Zero-to-hero Jupyter notebooks on causal inference and experimentation for global LLM rollouts. Each notebook starts from a naive baseline and builds up to modern best practice on the same synthetic dataset, so methods are comparable across notebooks.
The starting point was Rudrendu Paul's Product Experimentation series on freeCodeCamp. It was a solid introduction to the methods, but stopped at the textbook version. I took the same methods and pushed them to where they hold up in real product and business analytics work: staged and opt-in rollouts, clustered standard errors, placebo and sensitivity diagnostics, and a clear answer to when each method breaks.

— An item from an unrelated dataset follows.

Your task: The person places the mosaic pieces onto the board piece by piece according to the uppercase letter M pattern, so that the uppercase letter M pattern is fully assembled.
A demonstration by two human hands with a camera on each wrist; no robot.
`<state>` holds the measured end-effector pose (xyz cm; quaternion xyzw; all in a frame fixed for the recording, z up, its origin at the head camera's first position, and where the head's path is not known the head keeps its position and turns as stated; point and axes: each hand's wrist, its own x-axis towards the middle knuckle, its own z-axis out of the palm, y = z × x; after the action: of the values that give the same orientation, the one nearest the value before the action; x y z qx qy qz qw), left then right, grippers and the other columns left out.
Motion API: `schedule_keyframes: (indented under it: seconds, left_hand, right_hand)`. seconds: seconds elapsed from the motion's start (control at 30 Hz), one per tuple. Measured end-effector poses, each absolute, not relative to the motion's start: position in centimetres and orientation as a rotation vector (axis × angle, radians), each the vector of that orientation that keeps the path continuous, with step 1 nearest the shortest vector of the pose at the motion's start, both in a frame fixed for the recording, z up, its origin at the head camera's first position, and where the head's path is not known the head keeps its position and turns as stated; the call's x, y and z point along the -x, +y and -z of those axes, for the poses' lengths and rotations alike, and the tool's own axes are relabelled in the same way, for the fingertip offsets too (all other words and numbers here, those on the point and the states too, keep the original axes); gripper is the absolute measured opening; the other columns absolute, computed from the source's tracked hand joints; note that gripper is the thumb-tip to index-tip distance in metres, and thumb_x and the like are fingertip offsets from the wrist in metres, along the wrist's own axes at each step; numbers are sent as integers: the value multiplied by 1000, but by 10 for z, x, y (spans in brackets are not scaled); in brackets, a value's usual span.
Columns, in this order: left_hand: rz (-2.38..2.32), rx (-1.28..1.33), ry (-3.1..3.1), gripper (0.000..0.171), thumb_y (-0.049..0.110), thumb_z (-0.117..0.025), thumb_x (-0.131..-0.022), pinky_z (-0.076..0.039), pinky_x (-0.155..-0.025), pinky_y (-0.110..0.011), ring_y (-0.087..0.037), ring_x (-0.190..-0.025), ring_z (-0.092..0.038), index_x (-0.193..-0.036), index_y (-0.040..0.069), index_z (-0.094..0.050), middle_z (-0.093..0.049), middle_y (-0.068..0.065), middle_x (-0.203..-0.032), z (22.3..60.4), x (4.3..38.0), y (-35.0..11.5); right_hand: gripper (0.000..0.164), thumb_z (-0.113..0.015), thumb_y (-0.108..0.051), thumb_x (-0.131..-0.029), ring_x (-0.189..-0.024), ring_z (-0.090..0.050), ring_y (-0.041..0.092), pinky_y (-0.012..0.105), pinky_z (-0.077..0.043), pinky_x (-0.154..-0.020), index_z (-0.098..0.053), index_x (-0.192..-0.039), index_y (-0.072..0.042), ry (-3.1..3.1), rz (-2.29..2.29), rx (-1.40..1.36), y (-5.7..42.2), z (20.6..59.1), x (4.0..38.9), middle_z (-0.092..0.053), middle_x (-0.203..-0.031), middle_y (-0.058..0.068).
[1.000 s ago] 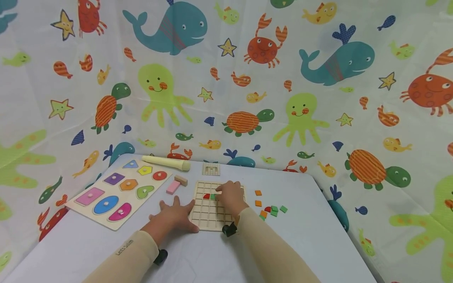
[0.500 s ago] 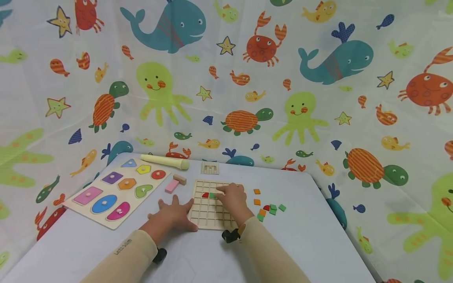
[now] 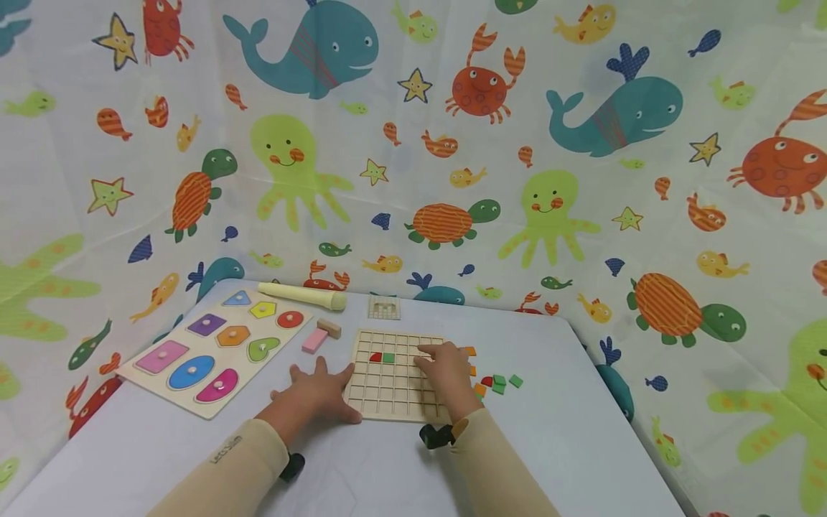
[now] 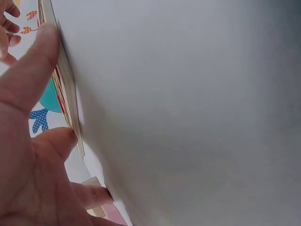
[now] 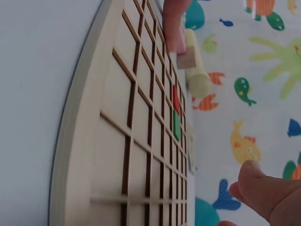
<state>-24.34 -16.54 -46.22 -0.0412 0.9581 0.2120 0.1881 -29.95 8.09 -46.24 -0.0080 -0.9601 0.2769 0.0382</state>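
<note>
A wooden grid board point(image 3: 388, 402) lies on the table between both hands. Two tiles sit side by side in its cells: a red quarter-round tile point(image 3: 376, 357) and a green square tile point(image 3: 388, 357), also seen low in the grid in the right wrist view. My left hand point(image 3: 313, 395) has its fingers spread, and in the left wrist view the thumb point(image 4: 44, 52) and a finger touch the board's edge. Over the board's right side hovers my right hand point(image 3: 447, 373), fingers loosely bent, with nothing between the fingertips in the right wrist view.
Several loose orange, green and red tiles point(image 3: 499, 383) lie right of the board, partly behind the right hand. At left are a knobbed shape puzzle point(image 3: 222, 409), a pink block point(image 3: 314, 340) and a brown block point(image 3: 329, 329). A pale-yellow microphone-shaped stick point(image 3: 304, 294) lies behind.
My right hand has moved right, away from the green tile, which stays in its cell beside the red one. The left hand keeps its place at the board's left edge.
</note>
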Motion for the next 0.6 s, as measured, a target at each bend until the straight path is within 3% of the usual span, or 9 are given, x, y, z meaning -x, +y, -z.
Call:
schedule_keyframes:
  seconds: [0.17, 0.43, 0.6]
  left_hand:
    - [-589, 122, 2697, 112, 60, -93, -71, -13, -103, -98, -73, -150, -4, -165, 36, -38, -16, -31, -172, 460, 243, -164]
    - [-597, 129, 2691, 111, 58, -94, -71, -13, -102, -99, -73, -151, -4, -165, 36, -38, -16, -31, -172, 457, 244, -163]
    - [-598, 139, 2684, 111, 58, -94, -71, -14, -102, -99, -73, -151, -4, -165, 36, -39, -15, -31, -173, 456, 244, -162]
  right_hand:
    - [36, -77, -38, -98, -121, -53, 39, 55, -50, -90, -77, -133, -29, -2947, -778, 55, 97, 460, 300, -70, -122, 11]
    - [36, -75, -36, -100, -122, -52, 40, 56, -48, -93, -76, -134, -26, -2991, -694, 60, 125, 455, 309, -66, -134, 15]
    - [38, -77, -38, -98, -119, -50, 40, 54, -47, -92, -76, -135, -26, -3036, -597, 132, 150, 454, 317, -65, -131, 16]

| # | Notebook | Method family | Setting | Source article |
|---|---|---|---|---|
| 01 | Synthetic Control | Vanilla SCM, donor screening, ridge SCM, Augmented SCM, Synthetic DiD, per-unit SCM | Staged rollout, +5pp lift | link |
| 02 | Difference-in-Differences | 2x2 DiD, regression DiD with clustered SE, event study, doubly robust DiD, Honest DiD | Staged rollout, +5pp lift | link |
| 03 | Propensity Scores | IPW ATE/ATT, 1-NN matching, DR-ATT, E-value sensitivity, positivity trimming | Opt-in feature, +8pp effect | link |
| 04 | Regression Discontinuity | Local linear RDD, McCrary density test, bandwidth sweep, placebo cutoffs | Threshold routing, +6pp effect | link |
| 05 | Cluster Randomization | ICC and design effect, CR2 + Satterthwaite, wild cluster bootstrap, CV3 jackknife, randomization inference | Parallel CRT, +5pp lift | link |
Each notebook also carries an inference / diagnostics suite (placebo tests, bootstrap CIs, sensitivity analysis) and a side-by-side comparison of the methods it covers.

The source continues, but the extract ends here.